- WORK ITEM:
Return the entire listing, character for character.

* * * *

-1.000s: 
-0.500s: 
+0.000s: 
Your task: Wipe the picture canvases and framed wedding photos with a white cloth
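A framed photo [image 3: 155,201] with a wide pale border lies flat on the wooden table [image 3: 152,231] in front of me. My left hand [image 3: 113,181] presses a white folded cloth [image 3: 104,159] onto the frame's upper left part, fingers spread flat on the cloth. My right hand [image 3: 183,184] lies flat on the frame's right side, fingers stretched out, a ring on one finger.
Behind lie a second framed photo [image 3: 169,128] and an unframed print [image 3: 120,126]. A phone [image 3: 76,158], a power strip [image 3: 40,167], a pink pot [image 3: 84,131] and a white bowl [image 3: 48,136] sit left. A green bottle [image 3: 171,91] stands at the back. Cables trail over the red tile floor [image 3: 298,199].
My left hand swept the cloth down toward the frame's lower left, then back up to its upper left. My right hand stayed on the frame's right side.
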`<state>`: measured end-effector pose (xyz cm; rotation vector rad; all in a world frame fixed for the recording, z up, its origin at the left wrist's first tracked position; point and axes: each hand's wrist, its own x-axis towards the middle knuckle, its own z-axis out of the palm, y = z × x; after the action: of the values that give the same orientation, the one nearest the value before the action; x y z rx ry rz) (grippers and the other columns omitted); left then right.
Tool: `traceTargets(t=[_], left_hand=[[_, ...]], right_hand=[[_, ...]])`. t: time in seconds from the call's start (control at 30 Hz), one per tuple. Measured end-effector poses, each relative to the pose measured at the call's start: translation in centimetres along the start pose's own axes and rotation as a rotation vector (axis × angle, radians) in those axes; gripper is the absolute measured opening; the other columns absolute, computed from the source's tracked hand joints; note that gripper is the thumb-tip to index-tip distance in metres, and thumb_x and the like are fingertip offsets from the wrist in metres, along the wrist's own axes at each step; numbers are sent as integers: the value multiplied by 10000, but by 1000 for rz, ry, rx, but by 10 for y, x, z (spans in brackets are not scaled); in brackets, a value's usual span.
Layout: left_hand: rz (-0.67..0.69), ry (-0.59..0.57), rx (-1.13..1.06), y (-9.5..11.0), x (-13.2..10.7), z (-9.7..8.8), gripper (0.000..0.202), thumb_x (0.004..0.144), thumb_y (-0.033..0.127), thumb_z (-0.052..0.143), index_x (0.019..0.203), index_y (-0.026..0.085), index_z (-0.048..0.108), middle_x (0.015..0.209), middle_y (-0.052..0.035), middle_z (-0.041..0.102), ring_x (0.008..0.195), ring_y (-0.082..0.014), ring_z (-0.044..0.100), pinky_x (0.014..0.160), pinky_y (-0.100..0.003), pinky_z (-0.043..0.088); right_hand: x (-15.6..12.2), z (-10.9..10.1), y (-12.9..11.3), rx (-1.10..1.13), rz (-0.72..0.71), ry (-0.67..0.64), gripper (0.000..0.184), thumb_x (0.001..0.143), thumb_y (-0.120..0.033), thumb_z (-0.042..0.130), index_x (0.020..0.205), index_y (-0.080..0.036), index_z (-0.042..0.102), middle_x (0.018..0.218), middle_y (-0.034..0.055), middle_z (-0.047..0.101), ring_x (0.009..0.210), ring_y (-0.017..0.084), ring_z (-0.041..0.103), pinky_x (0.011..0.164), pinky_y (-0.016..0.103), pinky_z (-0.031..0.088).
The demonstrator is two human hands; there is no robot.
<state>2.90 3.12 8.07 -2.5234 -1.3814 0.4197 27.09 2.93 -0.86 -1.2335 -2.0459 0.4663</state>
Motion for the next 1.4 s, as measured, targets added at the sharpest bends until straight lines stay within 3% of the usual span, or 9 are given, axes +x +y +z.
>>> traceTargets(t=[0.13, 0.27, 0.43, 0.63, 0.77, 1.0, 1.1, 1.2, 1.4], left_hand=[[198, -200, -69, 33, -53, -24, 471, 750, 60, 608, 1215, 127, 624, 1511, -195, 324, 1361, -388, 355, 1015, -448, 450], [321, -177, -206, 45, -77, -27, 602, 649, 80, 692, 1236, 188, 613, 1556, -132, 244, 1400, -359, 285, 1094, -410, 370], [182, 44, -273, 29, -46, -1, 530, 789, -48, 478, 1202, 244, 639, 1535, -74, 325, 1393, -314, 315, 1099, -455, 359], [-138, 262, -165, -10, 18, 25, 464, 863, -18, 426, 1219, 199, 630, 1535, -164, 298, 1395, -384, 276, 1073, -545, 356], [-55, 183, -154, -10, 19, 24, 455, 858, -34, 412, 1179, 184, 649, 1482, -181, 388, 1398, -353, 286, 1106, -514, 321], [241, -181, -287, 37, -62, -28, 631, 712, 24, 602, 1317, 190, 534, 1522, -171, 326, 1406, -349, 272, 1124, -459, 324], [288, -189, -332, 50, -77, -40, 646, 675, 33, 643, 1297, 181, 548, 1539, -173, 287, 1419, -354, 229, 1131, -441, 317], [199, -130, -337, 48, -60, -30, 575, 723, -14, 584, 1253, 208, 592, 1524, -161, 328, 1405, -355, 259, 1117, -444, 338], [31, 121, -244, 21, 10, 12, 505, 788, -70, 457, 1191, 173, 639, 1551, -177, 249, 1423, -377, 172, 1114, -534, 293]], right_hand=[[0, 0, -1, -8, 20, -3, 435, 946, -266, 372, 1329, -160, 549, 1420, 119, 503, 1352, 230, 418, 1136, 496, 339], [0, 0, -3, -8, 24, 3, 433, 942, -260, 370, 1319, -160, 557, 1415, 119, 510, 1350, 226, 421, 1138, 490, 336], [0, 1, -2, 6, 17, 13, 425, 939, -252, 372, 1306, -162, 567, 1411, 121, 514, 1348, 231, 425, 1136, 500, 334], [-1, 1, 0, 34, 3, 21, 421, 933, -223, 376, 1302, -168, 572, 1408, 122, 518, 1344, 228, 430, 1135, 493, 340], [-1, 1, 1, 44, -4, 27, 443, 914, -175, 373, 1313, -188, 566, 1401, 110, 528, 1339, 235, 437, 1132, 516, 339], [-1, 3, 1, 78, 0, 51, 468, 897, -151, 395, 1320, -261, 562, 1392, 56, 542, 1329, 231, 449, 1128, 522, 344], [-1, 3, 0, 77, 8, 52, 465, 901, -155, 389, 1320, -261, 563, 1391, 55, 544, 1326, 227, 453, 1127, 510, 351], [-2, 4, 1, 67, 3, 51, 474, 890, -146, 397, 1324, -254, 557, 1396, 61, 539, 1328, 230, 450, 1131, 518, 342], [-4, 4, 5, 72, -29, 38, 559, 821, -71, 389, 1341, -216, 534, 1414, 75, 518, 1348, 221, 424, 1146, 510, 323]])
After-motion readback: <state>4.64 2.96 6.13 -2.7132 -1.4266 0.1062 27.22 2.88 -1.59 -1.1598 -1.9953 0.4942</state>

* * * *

- ANSWER FOR THIS EXERCISE:
-1.000s: 
-0.500s: 
+0.000s: 
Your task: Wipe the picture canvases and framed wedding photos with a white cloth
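A framed photo [image 3: 155,201] with a wide pale border lies flat on the wooden table [image 3: 152,231] in front of me. My left hand [image 3: 113,181] presses a white folded cloth [image 3: 104,159] onto the frame's upper left part, fingers spread flat on the cloth. My right hand [image 3: 183,184] lies flat on the frame's right side, fingers stretched out, a ring on one finger.
Behind lie a second framed photo [image 3: 169,128] and an unframed print [image 3: 120,126]. A phone [image 3: 76,158], a power strip [image 3: 40,167], a pink pot [image 3: 84,131] and a white bowl [image 3: 48,136] sit left. A green bottle [image 3: 171,91] stands at the back. Cables trail over the red tile floor [image 3: 298,199].
My left hand swept the cloth down toward the frame's lower left, then back up to its upper left. My right hand stayed on the frame's right side.
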`<state>`: measured end-effector pose (xyz cm; rotation vector rad; all in a world frame fixed for the recording, z up, its origin at the left wrist's first tracked position; point and axes: each hand's wrist, its own x-axis towards the middle knuckle, its own z-axis out of the palm, y = z × x; after the action: of the values that give the same orientation, the one nearest the value before the action; x y z rx ry rz) (grippers and the other columns omitted); left then right.
Tool: `traceTargets(t=[_], left_hand=[[_, ...]], right_hand=[[_, ...]])`. t: time in seconds from the call's start (control at 30 Hz), one per tuple. Measured end-effector poses, each relative to the pose measured at the call's start: translation in centimetres along the start pose's own axes and rotation as a rotation vector (axis × angle, radians) in those axes; gripper is the absolute measured opening; the other columns absolute, computed from the source's tracked hand joints; note that gripper is the thumb-tip to index-tip distance in metres, and thumb_x and the like are fingertip offsets from the wrist in metres, along the wrist's own axes at each step; numbers are sent as integers: the value multiplied by 10000, but by 1000 for rz, ry, rx, but by 10 for y, x, z (spans in brackets are not scaled); in brackets, a value's usual span.
Layout: left_hand: rz (-0.67..0.69), ry (-0.59..0.57), rx (-1.13..1.06), y (-9.5..11.0), x (-13.2..10.7), z (-9.7..8.8), gripper (0.000..0.202), thumb_x (0.004..0.144), thumb_y (-0.033..0.127), thumb_z (-0.052..0.143), index_x (0.019..0.203), index_y (-0.026..0.085), index_z (-0.048..0.108), middle_x (0.015..0.209), middle_y (-0.052..0.035), middle_z (-0.041..0.102), ring_x (0.008..0.195), ring_y (-0.082..0.014), ring_z (-0.044..0.100), pinky_x (0.014..0.160), pinky_y (-0.100..0.003), pinky_z (-0.043..0.088); right_hand: x (-15.6..12.2), z (-10.9..10.1), y (-12.9..11.3), rx (-1.10..1.13), rz (-0.72..0.71), ry (-0.67..0.64), gripper (0.000..0.184), thumb_x (0.001..0.143), thumb_y (-0.120..0.033), thumb_z (-0.042..0.130), index_x (0.020..0.205), index_y (-0.080..0.036), index_z (-0.042..0.102), middle_x (0.018..0.218), middle_y (-0.034..0.055), middle_z (-0.047..0.101), ring_x (0.009..0.210), ring_y (-0.017..0.084), ring_z (-0.041..0.103), pinky_x (0.011..0.164), pinky_y (-0.016..0.103), pinky_z (-0.031..0.088).
The demonstrator is two human hands; there is no robot.
<state>2.90 3.12 8.07 -2.5234 -1.3814 0.4197 27.09 2.93 -0.86 -1.2335 -2.0459 0.4663</state>
Motion for the next 1.4 s, as measured, targets added at the sharpest bends until straight lines stay within 3% of the usual span, or 9 are given, axes +x +y +z.
>>> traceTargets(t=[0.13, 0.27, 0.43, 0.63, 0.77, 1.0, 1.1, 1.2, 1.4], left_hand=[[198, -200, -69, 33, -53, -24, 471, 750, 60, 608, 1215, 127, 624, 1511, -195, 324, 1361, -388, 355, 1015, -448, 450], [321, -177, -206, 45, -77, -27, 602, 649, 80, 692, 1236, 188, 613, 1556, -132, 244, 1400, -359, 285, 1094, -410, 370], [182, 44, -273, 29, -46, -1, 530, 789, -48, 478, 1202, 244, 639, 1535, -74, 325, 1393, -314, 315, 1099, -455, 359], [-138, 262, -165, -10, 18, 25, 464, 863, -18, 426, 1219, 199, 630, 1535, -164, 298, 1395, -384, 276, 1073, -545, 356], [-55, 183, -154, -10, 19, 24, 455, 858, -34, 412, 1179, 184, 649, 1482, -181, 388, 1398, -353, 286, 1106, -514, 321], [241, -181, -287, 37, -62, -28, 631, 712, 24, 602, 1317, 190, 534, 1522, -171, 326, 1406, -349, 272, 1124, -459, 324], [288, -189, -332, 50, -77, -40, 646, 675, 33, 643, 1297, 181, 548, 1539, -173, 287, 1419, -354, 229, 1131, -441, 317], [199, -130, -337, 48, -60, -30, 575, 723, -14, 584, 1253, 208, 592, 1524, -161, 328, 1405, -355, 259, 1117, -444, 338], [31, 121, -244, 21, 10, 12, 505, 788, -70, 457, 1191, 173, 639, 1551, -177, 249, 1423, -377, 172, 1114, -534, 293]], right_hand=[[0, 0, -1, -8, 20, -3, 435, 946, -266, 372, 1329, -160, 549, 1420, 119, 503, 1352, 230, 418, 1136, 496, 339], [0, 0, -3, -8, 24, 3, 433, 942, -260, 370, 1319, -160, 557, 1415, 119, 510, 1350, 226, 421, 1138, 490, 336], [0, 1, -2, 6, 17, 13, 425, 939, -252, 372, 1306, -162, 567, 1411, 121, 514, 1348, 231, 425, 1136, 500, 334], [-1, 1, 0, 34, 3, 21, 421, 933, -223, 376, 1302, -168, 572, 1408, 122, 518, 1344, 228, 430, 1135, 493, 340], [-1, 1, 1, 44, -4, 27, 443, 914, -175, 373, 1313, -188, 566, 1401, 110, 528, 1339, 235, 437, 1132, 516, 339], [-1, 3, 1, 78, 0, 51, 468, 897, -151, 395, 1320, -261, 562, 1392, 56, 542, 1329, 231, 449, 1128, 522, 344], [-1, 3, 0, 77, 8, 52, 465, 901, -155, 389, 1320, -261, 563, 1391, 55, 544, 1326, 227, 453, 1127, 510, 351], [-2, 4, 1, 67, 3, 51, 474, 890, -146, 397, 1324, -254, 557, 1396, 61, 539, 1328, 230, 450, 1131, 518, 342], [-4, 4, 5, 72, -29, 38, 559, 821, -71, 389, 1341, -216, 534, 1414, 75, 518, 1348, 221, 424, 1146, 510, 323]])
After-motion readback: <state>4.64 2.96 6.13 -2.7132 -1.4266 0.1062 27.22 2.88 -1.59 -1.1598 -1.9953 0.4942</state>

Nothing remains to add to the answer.